Empero, ¿bajo qué ley? Chazallon lo dice: «La ondulación de la marea en un puerto sigue la ley de las cuerdas vibrantes.» Sentencia grave y de gran alcance, que nos da á entender que las relaciones de los astros entre sí, son las relaciones matemáticas de la música celestial, según afirmara la antigüedad.
La tierra, por medio de su gran marea y de las mareas parciales, habla á los planetas sus hermanos. ¿Contestan éstos? Debemos pensar que sí. Con sus elementos flúidos deben asimismo levantarse, sensibles al esfuerzo de la tierra. La atracción mutua, la tendencia de cada astro á sacudir su egoísmo, debe crear á través de los cielos diálogos sublimes. Por desdicha, los humanos oídos sólo perciben una mínima parte de este coloquio.
Otro punto debemos considerar. El mar no afloja precisamente en el momento del paso del astro influyente: no tiene oficiosidad de una obediencia servil. Necesita tiempo para sentir y seguir la sacudida; es preciso que llame en su auxilio las aguas perezosas, que venza su fuerza de inercia, que atraiga, que arrastre las más lejanas. La rotación de la tierra, tan terriblemente rápida, muda de continuo los puntos sometidos á la atracción. Añadid que el ejército de las olas, en su movimiento simultáneo, tiene que sufrir todas las contrariedades de los obstáculos naturales, islas, cabos, estrechos, direcciones tan variadas de las orillas, y los obstáculos no menos resistentes de los vientos y corrientes, las rivalidades de los ríos de la tierra, que, bajando de los montes, arrastrados por sus rápidas pendientes, según los derretimientos de nieve y cien accidentes imprevistos, atraviésanse unos á otros y cambian el movimiento regular, iniciando luchas terribles. El Océano se mantiene firme. Las fuerzas de que hacen alarde los ríos más caudalosos, no bastan á intimidarle.

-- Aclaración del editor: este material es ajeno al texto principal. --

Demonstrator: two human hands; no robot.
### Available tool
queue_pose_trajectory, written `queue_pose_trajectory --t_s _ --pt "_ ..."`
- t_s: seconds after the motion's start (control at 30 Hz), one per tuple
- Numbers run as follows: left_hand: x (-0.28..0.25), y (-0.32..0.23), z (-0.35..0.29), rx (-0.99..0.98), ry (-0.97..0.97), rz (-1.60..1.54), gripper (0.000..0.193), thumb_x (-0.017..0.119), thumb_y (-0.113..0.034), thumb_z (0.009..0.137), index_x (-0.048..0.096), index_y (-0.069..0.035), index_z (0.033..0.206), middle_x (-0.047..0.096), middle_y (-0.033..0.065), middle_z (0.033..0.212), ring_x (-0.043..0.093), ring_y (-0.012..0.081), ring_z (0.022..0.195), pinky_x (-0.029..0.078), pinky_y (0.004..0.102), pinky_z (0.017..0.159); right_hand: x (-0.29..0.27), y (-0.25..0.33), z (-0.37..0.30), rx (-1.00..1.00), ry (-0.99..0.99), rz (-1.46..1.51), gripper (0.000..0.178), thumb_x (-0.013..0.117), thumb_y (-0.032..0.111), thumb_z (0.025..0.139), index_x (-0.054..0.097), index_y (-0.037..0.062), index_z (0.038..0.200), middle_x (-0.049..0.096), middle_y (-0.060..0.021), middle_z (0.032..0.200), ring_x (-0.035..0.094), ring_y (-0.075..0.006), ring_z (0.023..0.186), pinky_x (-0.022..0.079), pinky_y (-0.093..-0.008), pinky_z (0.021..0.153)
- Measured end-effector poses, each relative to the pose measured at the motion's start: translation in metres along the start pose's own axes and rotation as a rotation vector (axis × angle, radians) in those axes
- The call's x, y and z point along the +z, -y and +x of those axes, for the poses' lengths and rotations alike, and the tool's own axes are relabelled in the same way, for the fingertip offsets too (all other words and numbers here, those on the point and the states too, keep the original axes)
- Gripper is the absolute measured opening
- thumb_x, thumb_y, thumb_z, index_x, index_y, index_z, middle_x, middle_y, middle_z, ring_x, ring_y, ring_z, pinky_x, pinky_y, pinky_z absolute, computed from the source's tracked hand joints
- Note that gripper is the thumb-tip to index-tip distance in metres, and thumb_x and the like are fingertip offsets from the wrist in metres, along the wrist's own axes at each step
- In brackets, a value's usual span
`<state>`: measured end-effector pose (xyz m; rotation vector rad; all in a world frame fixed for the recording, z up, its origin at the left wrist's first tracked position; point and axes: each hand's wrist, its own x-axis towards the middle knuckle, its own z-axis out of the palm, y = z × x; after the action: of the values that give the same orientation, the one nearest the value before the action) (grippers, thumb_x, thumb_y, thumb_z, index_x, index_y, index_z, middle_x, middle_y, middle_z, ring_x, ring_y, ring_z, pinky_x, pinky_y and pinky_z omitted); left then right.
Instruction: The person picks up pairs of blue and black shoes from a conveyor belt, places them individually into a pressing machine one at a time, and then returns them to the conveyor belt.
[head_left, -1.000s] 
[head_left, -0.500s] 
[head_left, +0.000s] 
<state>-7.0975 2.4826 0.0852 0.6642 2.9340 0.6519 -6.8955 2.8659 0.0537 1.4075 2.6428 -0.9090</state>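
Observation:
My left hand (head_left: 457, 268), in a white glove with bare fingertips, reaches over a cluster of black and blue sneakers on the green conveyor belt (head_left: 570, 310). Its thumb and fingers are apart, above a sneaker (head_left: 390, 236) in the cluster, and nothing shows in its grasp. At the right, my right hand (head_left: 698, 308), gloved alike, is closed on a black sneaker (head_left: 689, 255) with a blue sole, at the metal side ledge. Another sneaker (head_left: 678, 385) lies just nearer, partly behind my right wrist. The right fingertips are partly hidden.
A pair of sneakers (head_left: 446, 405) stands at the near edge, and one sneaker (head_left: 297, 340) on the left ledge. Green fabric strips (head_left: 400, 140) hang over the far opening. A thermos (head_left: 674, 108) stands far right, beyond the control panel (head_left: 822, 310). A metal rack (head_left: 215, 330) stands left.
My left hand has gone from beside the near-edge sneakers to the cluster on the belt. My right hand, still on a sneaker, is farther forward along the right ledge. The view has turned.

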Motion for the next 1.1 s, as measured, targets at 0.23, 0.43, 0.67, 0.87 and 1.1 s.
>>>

Las aguas que hacia él se empujan no las rechaza: recógelas, las hace rodar cual montañas hasta Ruán y Burdeos, con tal violencia, que diríase intenta lanzarlas al otro lado de las montañas verdaderas.
Tan diversos obstáculos crean á las mareas irregularidades aparentes que embargan y conmueven el ánimo. Nada más sorprendente que la contradicción de horas que ofrecen en dos puertos muy inmediatos. Una marea del Havre, por ejemplo, vale por dos de Dieppe (Chazallon, Baude, etc.) ¡Qué gloria para el humano linaje haber sometido al cálculo fenómenos tan complejos!
Empero bajo ese movimiento externo, el mar oculta otros internos, los de las corrientes que le atraviesan á tal ó cual profundidad. Sobrepuestas á diferentes alturas, ó vertiéndose lateralmente en opuestas direcciones, corrientes cálidas, contracorrientes frías, ejecutan entre sí la circulación del mar, el cambio de las aguas dulces y saladas, la pulsación alternativa que es su resultado. Lo cálido bate de la Línea al polo, lo frío del polo al Ecuador.
¿Hay exactitud en comparar estrictamente esas corrientes, como se ha hecho á veces, corrientes asaz distintas y no muy mezcladas, á los vasos, venas y arterias de los animales superiores? Rigurosamente hablando, no. Empero tienen cierta semejanza con la circulación menos determinada que los naturalistas han descubierto recientemente en algunos seres inferiores, moluscos y anélidos. Suplida esa circulación lagunar prepara la vascular, la sangre se desparrama en corrientes antes de formarse canales determinados.
Así es el mar: parécese á un gran animal detenido en ese primer grado de organización.